The Origin of Species is a theory that changed the world as we know it. Charles Darwin was the man behind it all after he traveled the world in search of proof. It’s believed that finches’ beaks were the clue that he needed to get the wheels in motion. However, Charles doesn’t mention them anywhere throughout his theory. In fact, it was David Lack who wrote about the shape of their beaks. The book was titled Darwin’s Finches, and it looks as though the lines got a little blurry along the way.

Alexander Fleming and penicillin

It’s true that Alexander Fleming would often have penicillin growing in his messy lab, but the scientists didn’t put two and two together.
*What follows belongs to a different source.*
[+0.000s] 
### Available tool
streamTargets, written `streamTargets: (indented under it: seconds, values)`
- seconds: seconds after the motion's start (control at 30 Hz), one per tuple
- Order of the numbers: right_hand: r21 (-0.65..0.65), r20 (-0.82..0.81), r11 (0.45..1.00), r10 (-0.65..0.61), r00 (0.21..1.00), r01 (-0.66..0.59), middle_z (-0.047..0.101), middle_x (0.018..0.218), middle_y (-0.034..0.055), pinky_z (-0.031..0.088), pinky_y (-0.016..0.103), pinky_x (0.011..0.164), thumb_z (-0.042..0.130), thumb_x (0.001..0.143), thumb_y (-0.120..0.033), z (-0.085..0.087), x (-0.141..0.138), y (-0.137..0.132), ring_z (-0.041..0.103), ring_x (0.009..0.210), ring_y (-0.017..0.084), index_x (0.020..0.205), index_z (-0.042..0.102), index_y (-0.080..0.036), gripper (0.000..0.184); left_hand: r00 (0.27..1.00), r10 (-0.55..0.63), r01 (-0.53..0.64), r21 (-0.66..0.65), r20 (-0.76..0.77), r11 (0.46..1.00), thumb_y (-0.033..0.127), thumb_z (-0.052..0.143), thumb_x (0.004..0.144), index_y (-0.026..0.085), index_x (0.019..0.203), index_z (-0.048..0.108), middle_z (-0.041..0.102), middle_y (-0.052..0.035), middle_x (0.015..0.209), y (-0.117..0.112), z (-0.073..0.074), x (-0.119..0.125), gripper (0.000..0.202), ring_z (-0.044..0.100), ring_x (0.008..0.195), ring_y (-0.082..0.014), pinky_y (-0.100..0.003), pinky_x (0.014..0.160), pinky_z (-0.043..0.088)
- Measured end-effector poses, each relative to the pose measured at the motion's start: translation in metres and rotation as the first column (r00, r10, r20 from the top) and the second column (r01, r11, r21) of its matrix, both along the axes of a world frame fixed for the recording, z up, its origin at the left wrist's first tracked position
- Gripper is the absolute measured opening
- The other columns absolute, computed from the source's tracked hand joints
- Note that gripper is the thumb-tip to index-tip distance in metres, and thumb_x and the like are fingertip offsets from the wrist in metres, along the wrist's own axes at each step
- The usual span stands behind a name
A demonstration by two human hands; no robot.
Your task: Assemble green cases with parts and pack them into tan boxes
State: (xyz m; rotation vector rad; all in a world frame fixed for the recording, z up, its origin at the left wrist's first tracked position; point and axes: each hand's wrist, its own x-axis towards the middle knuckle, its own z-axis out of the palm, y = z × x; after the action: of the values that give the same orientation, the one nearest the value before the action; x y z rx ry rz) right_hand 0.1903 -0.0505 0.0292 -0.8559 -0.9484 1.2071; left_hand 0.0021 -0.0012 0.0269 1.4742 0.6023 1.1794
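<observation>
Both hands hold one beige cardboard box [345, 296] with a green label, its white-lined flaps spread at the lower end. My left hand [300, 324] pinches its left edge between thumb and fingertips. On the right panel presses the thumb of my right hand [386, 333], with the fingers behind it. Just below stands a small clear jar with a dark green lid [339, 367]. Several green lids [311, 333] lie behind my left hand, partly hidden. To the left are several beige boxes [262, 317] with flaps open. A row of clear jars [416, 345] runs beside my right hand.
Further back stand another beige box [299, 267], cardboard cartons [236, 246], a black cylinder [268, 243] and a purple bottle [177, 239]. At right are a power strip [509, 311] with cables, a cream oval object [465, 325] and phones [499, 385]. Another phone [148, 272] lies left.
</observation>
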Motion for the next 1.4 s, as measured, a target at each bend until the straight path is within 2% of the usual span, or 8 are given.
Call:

Although Fleming did a handful of experiments with the medicine, he later gave up on the idea as he thought penicillin came with a host of limitations. It was later Howard Florey and Sir Ernst Boris Chain who discovered the full potential of penicillin, but they credited Fleming’s paper as their inspiration which led to the confusion.

Galileo and the Leaning Tower of Pisa

The legend tells of Galileo and his climb to the top of the Leaning Tower of Pisa. It’s said he dropped two items off the top to decide once and for all if weight affects the speed something falls. However, it turns out that Galileo never claimed to have performed this experiment. It’s believed that his pupil and biographer, Vincenzo Viviani, mentioned the test in one of his accounts of Galileo’s life, and historians have taken that as proof ever since.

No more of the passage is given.